WORK TASK:
Copy word for word the line containing "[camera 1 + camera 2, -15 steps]" together with all lines following it to the end of the listing below, without the pictures.

DATASET SECTION:
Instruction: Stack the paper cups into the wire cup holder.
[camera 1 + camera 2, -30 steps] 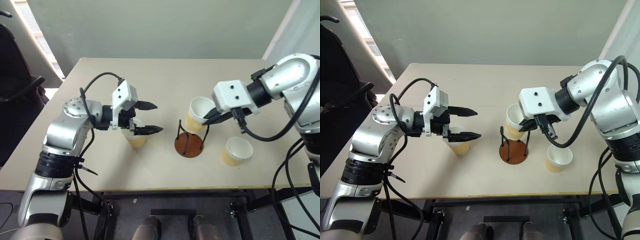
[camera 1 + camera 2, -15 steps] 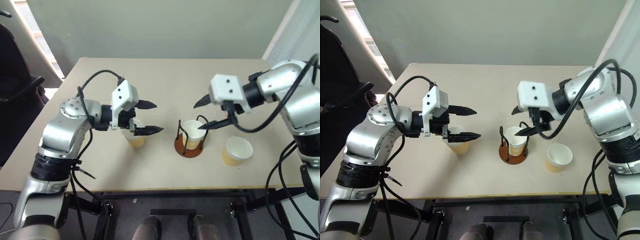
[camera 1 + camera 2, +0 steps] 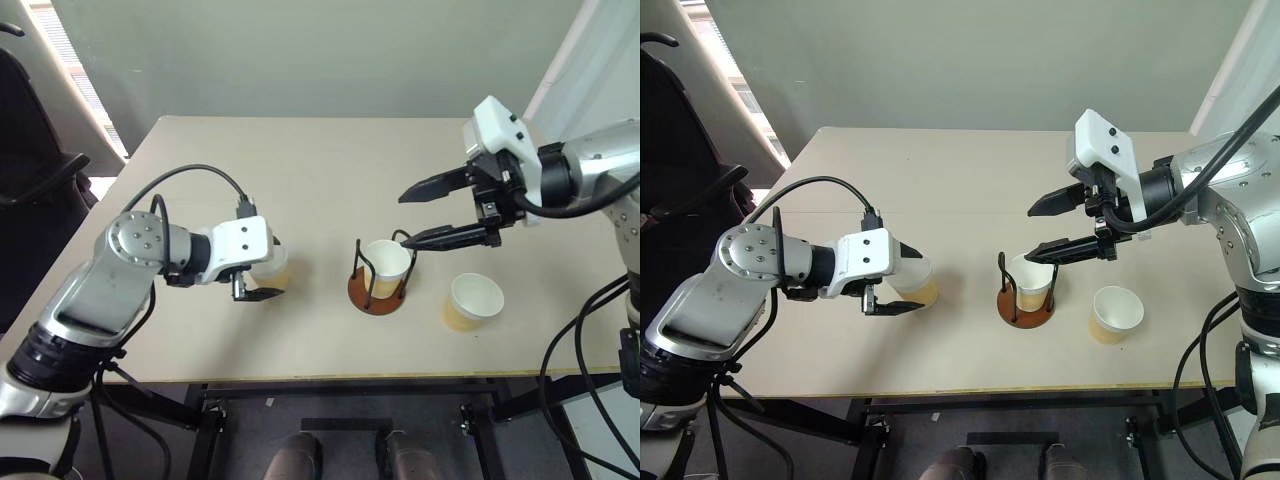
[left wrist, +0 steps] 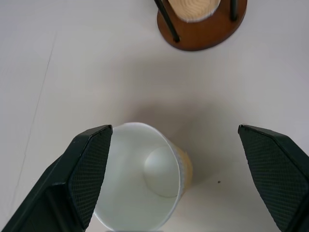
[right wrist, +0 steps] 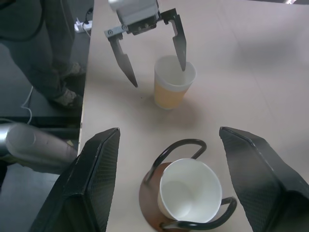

YOUR SOLUTION:
[camera 1 + camera 2, -15 steps] 
[camera 1 + camera 2, +0 steps] 
[left wrist, +0 steps] 
[right wrist, +0 steps] 

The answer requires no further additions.